→ **Your task**
Give a single number in reply. It is the count of lines below that contain the string "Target".

Records for processing section start

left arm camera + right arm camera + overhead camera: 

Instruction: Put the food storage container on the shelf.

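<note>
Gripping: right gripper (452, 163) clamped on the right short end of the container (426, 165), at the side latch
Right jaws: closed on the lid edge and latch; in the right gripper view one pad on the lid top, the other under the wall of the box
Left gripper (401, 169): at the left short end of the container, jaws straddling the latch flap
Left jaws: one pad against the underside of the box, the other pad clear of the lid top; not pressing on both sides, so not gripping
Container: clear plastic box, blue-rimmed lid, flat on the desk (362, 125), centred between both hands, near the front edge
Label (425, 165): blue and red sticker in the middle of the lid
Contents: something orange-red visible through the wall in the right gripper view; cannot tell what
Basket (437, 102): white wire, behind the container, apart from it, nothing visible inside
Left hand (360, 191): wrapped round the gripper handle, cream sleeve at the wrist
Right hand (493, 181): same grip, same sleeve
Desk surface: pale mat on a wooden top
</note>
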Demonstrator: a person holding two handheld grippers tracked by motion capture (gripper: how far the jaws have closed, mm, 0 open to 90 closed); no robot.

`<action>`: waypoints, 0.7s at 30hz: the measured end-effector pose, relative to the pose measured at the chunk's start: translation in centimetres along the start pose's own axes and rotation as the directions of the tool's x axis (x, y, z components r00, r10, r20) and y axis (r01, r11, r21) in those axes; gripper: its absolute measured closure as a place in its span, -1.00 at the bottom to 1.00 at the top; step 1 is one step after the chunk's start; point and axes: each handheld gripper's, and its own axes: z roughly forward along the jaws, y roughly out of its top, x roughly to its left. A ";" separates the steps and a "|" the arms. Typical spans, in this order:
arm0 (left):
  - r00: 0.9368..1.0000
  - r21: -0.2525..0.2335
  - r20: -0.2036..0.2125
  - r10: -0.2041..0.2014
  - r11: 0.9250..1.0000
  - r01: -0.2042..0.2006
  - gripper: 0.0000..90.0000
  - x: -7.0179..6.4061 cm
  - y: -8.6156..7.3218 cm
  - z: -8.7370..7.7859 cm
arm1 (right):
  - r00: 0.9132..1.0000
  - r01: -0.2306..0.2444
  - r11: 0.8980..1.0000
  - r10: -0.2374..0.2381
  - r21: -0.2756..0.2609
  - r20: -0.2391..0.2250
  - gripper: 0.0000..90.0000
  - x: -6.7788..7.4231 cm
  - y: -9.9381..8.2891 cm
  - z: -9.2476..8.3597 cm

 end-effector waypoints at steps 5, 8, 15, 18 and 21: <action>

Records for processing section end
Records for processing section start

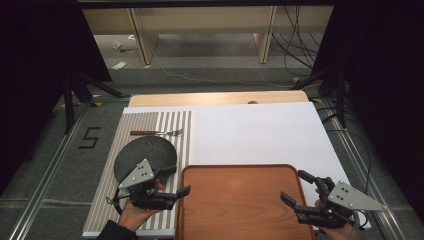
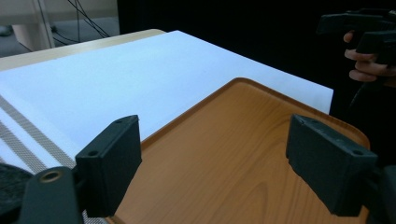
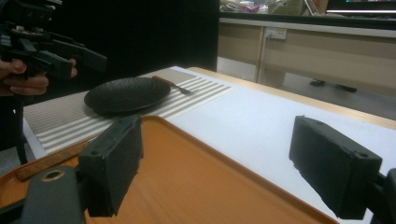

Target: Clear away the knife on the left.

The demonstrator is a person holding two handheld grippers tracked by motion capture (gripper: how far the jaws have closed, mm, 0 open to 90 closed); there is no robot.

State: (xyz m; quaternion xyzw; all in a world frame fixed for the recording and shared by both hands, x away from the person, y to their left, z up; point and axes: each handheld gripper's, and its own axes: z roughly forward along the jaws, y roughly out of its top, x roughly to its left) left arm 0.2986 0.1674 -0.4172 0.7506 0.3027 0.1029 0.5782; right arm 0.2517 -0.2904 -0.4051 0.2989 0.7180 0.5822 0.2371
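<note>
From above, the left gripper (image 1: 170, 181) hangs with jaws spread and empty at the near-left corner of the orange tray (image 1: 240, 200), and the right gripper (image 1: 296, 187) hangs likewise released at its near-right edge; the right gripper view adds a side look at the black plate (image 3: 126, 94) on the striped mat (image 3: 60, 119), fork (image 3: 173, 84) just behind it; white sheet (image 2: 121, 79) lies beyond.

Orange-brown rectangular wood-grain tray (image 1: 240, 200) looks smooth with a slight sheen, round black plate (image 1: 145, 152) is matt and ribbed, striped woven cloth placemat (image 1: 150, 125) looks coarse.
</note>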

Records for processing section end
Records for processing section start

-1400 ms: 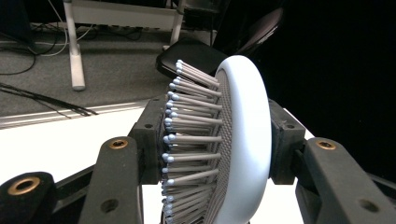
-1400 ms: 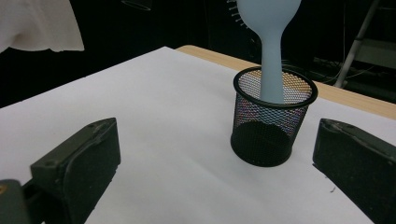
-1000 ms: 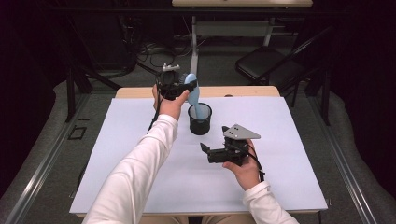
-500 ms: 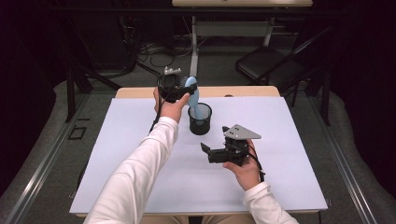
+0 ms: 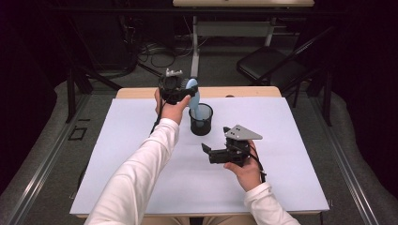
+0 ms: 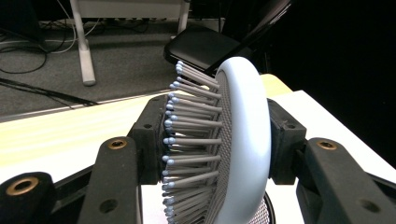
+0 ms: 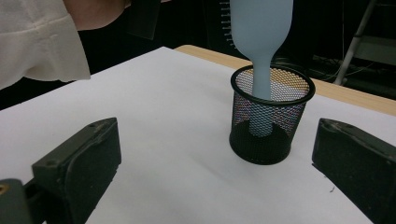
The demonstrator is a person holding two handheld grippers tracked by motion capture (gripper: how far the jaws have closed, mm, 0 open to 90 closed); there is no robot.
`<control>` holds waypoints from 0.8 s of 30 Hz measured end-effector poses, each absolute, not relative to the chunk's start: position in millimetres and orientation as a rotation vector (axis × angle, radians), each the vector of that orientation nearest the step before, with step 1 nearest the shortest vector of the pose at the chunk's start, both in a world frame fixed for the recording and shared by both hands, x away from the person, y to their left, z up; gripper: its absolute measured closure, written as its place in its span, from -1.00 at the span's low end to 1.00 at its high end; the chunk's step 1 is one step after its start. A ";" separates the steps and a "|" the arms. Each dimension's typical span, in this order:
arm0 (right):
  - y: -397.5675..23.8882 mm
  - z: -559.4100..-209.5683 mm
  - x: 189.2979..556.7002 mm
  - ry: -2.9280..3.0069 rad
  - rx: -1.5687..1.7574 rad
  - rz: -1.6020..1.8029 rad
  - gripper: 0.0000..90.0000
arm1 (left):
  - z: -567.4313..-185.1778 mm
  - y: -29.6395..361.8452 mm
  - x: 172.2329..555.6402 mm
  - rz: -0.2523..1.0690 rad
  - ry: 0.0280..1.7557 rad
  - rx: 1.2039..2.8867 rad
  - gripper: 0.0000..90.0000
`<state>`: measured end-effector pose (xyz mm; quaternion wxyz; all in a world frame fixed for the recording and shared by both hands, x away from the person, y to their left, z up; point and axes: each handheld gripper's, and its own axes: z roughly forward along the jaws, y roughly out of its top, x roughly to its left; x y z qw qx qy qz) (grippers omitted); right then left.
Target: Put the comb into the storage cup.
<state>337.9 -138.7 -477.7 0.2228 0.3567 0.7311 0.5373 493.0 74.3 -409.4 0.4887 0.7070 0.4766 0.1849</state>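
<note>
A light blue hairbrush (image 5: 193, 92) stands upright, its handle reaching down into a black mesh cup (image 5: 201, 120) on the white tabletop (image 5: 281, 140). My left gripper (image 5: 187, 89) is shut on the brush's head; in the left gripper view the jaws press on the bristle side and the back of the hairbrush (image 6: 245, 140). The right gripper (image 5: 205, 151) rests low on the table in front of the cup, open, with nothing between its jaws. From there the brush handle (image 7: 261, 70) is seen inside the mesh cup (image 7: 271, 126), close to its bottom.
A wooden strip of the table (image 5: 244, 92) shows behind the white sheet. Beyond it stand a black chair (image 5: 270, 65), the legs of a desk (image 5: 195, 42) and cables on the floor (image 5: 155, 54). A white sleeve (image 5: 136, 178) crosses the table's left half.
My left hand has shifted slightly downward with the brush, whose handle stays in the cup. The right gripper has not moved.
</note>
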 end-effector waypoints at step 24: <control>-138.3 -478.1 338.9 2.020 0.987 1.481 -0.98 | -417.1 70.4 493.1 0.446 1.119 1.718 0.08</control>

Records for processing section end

→ **Exercise result**
2